= INSTRUCTIONS TO FOLLOW =
Copy exactly the stretch of data below from the line with "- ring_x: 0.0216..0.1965" through the line with "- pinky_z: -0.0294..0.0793", including both of those lines.

= DATA EXTRACT =
#####

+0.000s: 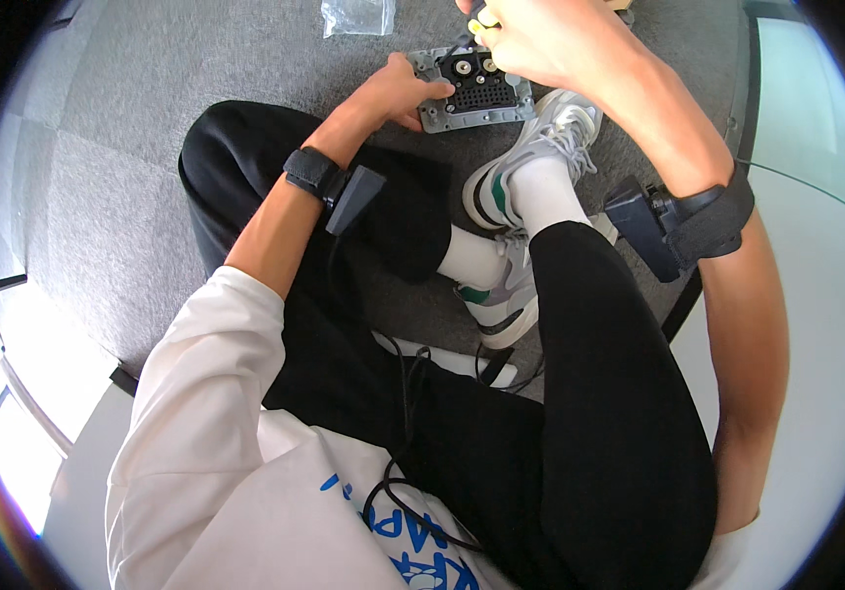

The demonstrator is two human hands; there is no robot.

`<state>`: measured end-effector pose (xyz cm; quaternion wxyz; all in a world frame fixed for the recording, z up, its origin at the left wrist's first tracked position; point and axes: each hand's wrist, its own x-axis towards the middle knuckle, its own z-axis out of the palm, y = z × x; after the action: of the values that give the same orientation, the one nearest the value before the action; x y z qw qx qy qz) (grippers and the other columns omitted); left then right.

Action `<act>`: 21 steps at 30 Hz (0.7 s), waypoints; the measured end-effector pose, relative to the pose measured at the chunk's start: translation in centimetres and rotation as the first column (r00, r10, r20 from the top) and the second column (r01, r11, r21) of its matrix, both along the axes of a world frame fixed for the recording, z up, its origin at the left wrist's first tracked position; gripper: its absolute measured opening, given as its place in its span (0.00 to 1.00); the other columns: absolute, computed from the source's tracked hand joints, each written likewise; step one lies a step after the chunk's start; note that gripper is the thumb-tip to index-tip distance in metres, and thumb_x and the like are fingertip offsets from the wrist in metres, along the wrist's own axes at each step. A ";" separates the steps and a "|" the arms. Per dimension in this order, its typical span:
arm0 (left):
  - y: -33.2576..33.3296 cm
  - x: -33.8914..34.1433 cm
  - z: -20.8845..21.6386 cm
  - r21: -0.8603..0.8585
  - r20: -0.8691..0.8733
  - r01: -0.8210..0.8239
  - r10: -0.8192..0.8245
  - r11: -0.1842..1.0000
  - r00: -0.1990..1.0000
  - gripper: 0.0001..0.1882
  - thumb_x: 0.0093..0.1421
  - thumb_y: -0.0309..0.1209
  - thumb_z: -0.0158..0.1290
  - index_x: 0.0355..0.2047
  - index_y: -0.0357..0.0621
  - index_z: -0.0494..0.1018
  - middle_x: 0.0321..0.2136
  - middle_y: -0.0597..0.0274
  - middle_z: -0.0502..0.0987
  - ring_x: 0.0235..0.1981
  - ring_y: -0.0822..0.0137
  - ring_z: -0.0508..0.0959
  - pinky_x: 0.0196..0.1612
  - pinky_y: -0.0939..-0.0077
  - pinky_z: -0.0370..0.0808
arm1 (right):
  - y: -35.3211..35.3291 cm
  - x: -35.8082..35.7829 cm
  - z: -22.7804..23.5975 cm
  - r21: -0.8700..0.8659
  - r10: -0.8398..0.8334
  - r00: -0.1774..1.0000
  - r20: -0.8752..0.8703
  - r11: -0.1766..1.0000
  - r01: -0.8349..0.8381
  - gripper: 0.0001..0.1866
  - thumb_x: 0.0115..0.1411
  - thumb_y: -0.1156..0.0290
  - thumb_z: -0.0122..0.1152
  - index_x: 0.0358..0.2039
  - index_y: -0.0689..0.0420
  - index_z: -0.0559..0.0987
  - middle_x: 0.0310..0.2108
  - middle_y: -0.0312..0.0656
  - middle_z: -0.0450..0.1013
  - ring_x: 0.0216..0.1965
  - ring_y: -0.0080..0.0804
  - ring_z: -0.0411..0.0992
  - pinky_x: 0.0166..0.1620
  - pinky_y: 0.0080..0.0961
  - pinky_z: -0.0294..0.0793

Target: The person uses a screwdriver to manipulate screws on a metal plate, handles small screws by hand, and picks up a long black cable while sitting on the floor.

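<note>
At the top of the head view, a grey metal housing (438, 124) rests on the carpet beside my shoe. It has a black perforated panel (486, 94) with round silver fittings. My left hand (401, 90) grips the housing's left edge, thumb on top and fingers along the side. My right hand (530, 41) is over the housing's far right part, its fingers closed round a tool with a yellow-and-black handle (477, 24). A dark part of that tool points down toward the panel. The fingers and upper frame edge hide most of it, so its exact kind is unclear.
A clear plastic bag (358, 17) lies on the grey carpet (137, 138) beyond the housing. My grey-and-white shoes (540, 147) are close to its near side. Black cables (408, 393) run over my lap. A white surface (796, 285) stands at the right.
</note>
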<state>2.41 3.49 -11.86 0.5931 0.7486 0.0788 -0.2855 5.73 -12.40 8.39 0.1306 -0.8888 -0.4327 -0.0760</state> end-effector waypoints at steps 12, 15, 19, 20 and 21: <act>2.5 2.2 4.7 0.247 0.560 0.010 -0.151 0.969 0.815 0.40 0.63 0.52 0.63 0.66 0.38 0.66 0.50 0.46 0.80 0.47 0.57 0.83 0.49 0.66 0.82 | -5.6 -2.1 3.5 0.232 -0.240 0.760 -0.604 0.860 0.456 0.15 0.60 0.75 0.67 0.47 0.65 0.81 0.29 0.41 0.79 0.28 0.26 0.77 0.36 0.22 0.77; 5.0 2.9 3.5 -0.216 0.469 0.069 0.042 0.974 0.882 0.31 0.70 0.50 0.55 0.64 0.42 0.70 0.51 0.54 0.80 0.45 0.64 0.82 0.50 0.72 0.80 | -6.5 -0.3 1.9 0.310 -0.088 0.558 -0.825 0.755 0.577 0.13 0.63 0.74 0.66 0.47 0.65 0.81 0.30 0.39 0.79 0.29 0.22 0.76 0.35 0.18 0.76; 3.2 2.2 5.5 -0.730 0.256 0.066 0.182 0.680 0.949 0.27 0.77 0.49 0.42 0.64 0.44 0.70 0.42 0.62 0.80 0.40 0.71 0.77 0.49 0.76 0.77 | -6.8 -0.3 -1.5 0.346 0.106 0.353 -0.930 0.577 0.740 0.13 0.68 0.74 0.63 0.48 0.68 0.80 0.33 0.42 0.79 0.31 0.24 0.78 0.35 0.18 0.77; 2.9 2.1 5.5 -0.731 0.259 0.067 0.185 0.679 0.948 0.27 0.77 0.49 0.42 0.64 0.44 0.70 0.42 0.62 0.80 0.40 0.71 0.77 0.49 0.76 0.77 | -6.7 -0.6 -1.9 0.325 0.194 0.261 -0.946 0.502 0.801 0.12 0.69 0.74 0.61 0.48 0.69 0.80 0.34 0.43 0.79 0.32 0.25 0.78 0.35 0.18 0.77; 2.8 2.0 5.5 -0.767 0.242 0.072 0.183 0.638 0.953 0.26 0.77 0.48 0.41 0.63 0.44 0.71 0.40 0.63 0.80 0.40 0.71 0.77 0.49 0.76 0.76 | -6.8 -0.8 -2.7 0.319 0.254 0.214 -0.943 0.514 0.796 0.10 0.64 0.72 0.66 0.44 0.63 0.82 0.32 0.42 0.81 0.31 0.29 0.80 0.35 0.24 0.78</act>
<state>4.38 6.30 -6.36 0.8677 0.4568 -0.1168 -0.1575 4.94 -19.21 5.72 0.7182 -0.6468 0.0228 0.2556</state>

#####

= OUTPUT FOR THIS TASK =
  - ring_x: 0.0216..0.1965
  - ring_y: -0.0080..0.0804
  - ring_z: -0.0411..0.0992
  - pinky_x: 0.0166..0.1620
  - pinky_y: 0.0080..0.0961
  - pinky_z: -0.0294..0.0793

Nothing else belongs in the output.